Dans ce contexte, l’automobile apparaît comme irrationnelle. Elle ne peut pas être généralisée à l’échelle de l’humanité sans conséquences dramatiques sur notre environnement et nos modes de vies. S’il est impossible de savoir si nous trouverons un jour une source d’énergie non polluante et en grande quantité, il est possible de nous organiser autour d’autres modes de déplacement.

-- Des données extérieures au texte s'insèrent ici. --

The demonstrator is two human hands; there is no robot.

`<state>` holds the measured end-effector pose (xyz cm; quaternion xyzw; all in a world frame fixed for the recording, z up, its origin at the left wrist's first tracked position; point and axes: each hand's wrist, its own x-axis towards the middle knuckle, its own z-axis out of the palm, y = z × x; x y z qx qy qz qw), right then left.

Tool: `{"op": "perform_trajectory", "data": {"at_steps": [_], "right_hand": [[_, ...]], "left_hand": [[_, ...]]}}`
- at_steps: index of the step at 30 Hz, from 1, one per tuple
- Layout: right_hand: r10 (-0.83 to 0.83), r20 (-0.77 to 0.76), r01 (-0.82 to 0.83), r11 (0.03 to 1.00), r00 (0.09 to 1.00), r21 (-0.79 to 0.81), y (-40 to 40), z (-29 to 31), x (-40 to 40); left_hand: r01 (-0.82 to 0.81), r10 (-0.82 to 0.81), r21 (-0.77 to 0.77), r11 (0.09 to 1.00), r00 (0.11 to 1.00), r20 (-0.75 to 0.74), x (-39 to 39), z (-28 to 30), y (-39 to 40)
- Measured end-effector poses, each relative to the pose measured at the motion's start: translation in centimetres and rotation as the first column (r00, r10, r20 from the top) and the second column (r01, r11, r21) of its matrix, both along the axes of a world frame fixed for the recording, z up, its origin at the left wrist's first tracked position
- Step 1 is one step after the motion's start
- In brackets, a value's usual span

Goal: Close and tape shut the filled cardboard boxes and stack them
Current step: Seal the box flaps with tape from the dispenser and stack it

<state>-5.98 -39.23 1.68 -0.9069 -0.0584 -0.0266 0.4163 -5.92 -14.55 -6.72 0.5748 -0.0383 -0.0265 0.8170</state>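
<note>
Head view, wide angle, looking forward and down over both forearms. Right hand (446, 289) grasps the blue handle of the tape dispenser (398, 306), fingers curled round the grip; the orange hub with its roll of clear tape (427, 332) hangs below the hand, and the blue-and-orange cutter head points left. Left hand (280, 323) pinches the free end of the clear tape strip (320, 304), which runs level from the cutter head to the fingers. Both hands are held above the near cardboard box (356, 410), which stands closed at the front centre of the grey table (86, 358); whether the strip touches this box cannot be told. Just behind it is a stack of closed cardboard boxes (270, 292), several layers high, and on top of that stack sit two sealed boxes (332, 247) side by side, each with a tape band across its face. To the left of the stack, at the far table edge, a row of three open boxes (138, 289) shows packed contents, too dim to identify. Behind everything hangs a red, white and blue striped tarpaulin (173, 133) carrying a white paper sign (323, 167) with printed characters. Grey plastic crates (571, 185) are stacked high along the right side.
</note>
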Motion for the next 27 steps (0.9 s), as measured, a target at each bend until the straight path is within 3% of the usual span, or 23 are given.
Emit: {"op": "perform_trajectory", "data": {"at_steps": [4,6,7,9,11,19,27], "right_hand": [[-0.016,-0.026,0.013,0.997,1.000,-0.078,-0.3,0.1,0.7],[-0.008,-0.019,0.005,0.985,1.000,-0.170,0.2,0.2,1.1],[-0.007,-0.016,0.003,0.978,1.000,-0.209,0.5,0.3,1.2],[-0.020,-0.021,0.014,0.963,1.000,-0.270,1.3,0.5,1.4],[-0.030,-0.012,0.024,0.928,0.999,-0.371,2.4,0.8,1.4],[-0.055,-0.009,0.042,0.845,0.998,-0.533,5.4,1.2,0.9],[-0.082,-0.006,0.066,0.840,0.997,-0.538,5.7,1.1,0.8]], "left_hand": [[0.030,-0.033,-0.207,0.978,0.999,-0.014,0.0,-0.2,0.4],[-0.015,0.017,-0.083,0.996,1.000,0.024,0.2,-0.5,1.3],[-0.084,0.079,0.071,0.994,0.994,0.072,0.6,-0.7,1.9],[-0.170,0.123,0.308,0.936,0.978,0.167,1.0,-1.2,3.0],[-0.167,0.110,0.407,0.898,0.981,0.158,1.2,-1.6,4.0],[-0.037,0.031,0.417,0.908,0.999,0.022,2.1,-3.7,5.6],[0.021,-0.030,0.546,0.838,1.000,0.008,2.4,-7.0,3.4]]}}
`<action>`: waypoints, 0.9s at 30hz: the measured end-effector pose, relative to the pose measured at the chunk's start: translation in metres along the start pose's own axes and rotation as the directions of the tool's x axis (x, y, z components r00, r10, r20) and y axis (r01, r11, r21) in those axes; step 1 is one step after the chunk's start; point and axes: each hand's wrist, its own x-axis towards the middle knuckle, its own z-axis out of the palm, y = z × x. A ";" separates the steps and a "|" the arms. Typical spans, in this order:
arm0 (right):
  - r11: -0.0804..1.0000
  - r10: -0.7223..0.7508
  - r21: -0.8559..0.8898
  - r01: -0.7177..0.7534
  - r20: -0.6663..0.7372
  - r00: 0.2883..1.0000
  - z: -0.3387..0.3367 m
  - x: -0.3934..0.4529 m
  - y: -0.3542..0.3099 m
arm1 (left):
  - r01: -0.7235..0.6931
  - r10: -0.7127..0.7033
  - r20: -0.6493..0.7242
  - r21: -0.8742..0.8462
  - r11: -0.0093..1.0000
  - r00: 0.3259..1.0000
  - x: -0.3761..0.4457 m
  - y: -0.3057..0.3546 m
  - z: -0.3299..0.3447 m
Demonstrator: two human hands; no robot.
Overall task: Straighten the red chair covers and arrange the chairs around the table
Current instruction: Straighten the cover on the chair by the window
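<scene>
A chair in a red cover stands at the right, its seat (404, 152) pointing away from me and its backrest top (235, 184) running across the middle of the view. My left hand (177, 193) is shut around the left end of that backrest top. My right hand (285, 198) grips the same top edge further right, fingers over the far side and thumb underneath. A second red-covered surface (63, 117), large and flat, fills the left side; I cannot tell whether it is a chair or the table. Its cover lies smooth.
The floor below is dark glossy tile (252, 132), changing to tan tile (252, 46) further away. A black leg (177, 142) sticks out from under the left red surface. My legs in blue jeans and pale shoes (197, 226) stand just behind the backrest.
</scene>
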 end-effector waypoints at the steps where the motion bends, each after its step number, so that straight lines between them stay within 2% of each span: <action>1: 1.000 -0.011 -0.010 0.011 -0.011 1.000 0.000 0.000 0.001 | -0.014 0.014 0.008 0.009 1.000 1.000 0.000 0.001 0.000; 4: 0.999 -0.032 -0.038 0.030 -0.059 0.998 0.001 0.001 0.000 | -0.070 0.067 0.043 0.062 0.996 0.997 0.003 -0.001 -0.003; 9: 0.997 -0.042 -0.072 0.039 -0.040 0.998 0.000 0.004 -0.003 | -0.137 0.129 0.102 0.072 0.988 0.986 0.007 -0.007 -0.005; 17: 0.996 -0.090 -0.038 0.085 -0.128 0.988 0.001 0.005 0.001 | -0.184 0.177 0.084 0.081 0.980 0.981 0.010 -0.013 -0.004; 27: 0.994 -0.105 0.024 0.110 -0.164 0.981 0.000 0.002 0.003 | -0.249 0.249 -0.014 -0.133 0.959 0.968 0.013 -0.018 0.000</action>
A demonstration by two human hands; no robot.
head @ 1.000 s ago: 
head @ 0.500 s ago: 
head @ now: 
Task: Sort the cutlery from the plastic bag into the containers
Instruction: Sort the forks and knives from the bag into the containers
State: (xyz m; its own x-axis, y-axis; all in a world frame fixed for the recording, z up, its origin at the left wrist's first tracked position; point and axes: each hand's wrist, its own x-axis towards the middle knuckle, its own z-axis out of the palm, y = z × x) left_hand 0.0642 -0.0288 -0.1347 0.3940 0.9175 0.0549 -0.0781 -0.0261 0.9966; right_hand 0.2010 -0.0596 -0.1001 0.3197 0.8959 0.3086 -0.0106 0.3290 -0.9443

En attenant une hypothétique découverte, il est de notre devoir d’appliquer le principe de précaution et de nous baser sur les techniques actuellement maîtrisées pour prévoir l’avenir. Nous sommes suffisamment civilisés et intelligents pour utiliser les transports en commun, le train, le vélo, la marche à pied, le tramway comme alternatives sérieuses et efficaces à l’automobile. Quarante personnes dans un bus consomment moins d’énergie que quarante personnes réparties dans trente-trois voitures (moyenne de la région parisienne). Il n’y a pas de besoin d’équation mathématique pour affirmer cela, mais juste de choisir entre une vision cohérente et responsable de l’avenir et un choix passionnel et non réfléchi.